SPI read vs write edge

Why I have no problem on the Jetson Nano I have no idea, but when I try to use my same code (ioctl based) on Jetson Orin, I am getting garbage back In that has some distinct correlation to incoming values.

I have verified that SPI is working properly with loopback.

I have verified I see 16 clock cycles for one assertion of CS.

This custom carrier has ZERO problems with a Jetson Nano on the same board (Yes, this board can handle both, my other SPI ports are working no problem at all).

One thing that is interesting is that this particular SPI device, AD7927 wants MOSI aligned to the falling edge but the host to read the out coming MISO data on the rising edge, as shown here:

I have verified the CPHA and CPOL settings for MOSI, but I don’t know how I can tell the Orin to read on the other edge. I didn’t notice anything in the TRM but it is possible I missed it.

I have also used this ADC with other ARM chips (BCM) without issue setting SPI mode to 1 and not having to do anything else special.

I also wondered if these settings had any relevance:

nvidia,rx-clk-tap-delay = <0x10>;
nvidia,tx-clk-tap-delay = <0x0>;

Really not sure what to look at next.

Digging deeper in the data sheet, I don’t believe what I have said is correct. Both Din and Dout use the falling edge, which is not clear from the diagram, but written out in detail.

Still do not understand why it works on the Jetson Nano with the exact same code.

Scoping the output, it seems to me that the read has to happen pretty quickly after the falling edge before the read data changes (MISO). My guess is that for some reason, there is more delay?

I see that maybe Jetson Nano had:

nvidia,rx-clk-tap-delay = <7>;

I see a variety of people using different settings here. I am wondering if maybe this is related to the problem. It’s not clear in the TRM how these values correspond to read times, or how they work with:

nvidia,cs-setup-clk-count = <10>;
nvidia,cs-hold-clk-count = <10>;

I’m not near my scope at the moment, but I am suspecting something isn’t setup correctly or I’m not looking in the right space.

When I do this:

sudo busybox devmem 0x03230004
0xFFFFFFFF

The 0xFFFFFFFF after some research tells me that the spi device likely does not have power. In doing some research, I found this:

echo 1 > /sys/kernel/debug/bpmp/debug/clk/spi1/state

Which now allows me to look at offset 0x4 which shows the default state as defined in the TRM:

sudo busybox devmem 0x03210004
0x00000000

Given the behavior of this devmem read changed, I have to believe the address is correct. That said, as stated above I have 0x10 for an rx delay, but here you can see it is set to 0 (last 6 bits).
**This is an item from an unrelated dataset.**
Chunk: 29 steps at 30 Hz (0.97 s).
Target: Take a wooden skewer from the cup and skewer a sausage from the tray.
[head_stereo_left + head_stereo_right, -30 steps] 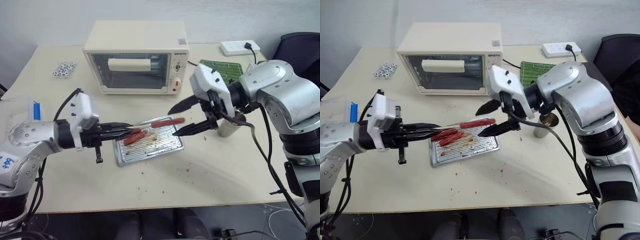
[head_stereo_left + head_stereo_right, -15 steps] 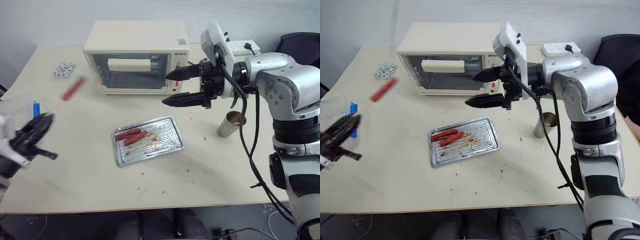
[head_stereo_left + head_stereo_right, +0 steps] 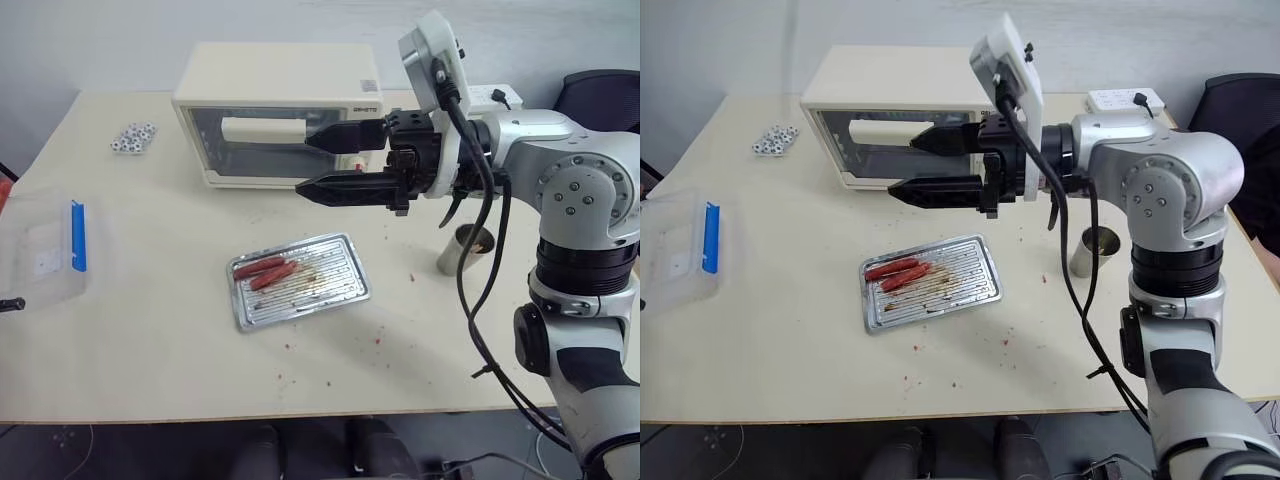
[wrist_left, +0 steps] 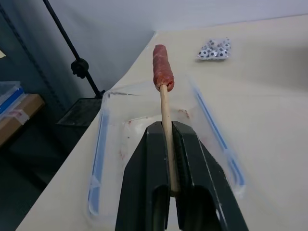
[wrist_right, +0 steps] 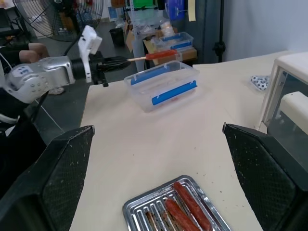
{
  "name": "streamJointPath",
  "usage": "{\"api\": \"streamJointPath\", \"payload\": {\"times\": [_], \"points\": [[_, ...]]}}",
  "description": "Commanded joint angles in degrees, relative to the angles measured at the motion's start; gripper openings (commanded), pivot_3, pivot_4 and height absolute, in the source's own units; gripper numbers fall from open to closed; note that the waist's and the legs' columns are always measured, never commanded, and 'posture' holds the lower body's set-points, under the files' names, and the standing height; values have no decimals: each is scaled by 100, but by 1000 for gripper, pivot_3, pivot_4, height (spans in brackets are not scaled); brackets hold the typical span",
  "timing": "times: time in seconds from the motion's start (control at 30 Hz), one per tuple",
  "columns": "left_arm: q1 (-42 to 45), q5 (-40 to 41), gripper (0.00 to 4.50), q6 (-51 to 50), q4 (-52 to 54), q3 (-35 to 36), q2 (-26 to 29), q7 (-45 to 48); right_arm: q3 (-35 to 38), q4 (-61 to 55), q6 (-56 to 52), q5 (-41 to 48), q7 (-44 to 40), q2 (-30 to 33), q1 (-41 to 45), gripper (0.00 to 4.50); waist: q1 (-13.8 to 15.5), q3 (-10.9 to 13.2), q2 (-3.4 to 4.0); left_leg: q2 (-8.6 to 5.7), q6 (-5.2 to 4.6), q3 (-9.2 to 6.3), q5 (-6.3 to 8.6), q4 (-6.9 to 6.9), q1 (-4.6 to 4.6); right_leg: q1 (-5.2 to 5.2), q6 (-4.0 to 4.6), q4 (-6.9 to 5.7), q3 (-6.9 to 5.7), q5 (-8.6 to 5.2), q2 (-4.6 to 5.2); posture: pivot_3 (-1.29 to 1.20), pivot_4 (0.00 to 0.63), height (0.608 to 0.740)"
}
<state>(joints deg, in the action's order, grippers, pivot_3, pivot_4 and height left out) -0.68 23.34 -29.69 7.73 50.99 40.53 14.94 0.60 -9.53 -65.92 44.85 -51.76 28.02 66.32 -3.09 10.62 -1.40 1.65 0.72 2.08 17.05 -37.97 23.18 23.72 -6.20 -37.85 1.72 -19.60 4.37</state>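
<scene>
Now thin wooden skewer (image 4: 166,126), ridged reddish sausage (image 4: 162,67), ribbed silver tray (image 3: 340,289)

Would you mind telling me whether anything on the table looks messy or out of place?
Small reddish crumbs and spots are scattered on the table beside the tray, whose ribbed bottom is smeared brown. The two sausages left in it lie bunched at one end. Nothing looks tipped over.

Left end effector (image 4: 169,192) swung the skewered sausage (image 4: 162,67) off the tray (image 3: 345,297) toward 9 o'clock, over the plastic box (image 3: 40,250); right end effector (image 3: 320,163) lifted away and opened wider.
</scene>
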Motion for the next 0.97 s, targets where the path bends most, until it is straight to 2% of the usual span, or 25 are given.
{"api": "streamJointPath", "payload": {"times": [0.03, 0.23, 0.4, 0.53, 0.7, 0.83, 0.97], "points": [[364, -220, 0, 369, -812, -119, 366, 40, 193, -216, -8, 199, 166, 10, 95, 4453, -14, 0, 0, 0, -1, 0, 1, 1, 0, 0, 0, -4, -1, 0, 1, 0, 150, 740], [562, -355, 1618, 658, -1277, -322, 549, 90, 214, -250, 28, 309, 262, 131, -38, 4500, -30, -1, -1, 3, -4, 11, 13, 3, 1, 6, 0, 0, -51, 0, 23, 0, 150, 740], [225, -364, 3089, 704, -870, -23, 478, 72, 228, -232, 67, 335, 292, 171, -86, 4500, -36, -1, -2, 3, -4, 12, 15, 3, 2, 6, 12, 2, -137, 7, 59, 0, 150, 740], [-408, -9, 3089, 327, 51, 605, 228, 135, 209, -219, 119, 328, 231, 267, -127, 4500, -46, -1, -2, 4, -3, 14, 18, 4, 2, 6, 14, 5, -144, 8, 68, 0, 150, 740], [-1618, 890, 3089, -703, 1328, 1987, -225, 413, 65, -72, 305, 196, -55, 544, -192, 4500, -31, -2, -4, -2, -4, 16, 25, 4, 0, 2, 17, 13, -167, 8, 90, 0, 150, 740], [-2459, 1549, 3089, -1355, 1520, 2732, -350, 793, -38, 137, 513, 52, -302, 673, -215, 4500, -23, -2, -3, -7, -11, 15, 29, 3, -7, -2, 21, 34, -175, 6, 98, 0, 150, 740], [-2654, 1740, 3089, -1554, 1308, 3139, -285, 674, -97, 290, 673, -74, -486, 727, -232, 4500, -12, -1, -2, -7, -12, 4, 30, 5, -11, -5, 33, 32, -186, 6, 100, 0, 150, 740]]}}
I tried running my app that uses spi, checked the memory again, still 0x0. Tried setting by hand to a few different values, nothing changed in terms of how the port worked (I restarted the app each time).

Given the delay should be happening inside the ARM SoC, there is no way for me to look at the CLK to MISO relationship. Further, I cannot find any details on what the units of this delay is.

How can I verify what is being used internally? Did the SPI driver change at recently and these controls stop working from the dtsi?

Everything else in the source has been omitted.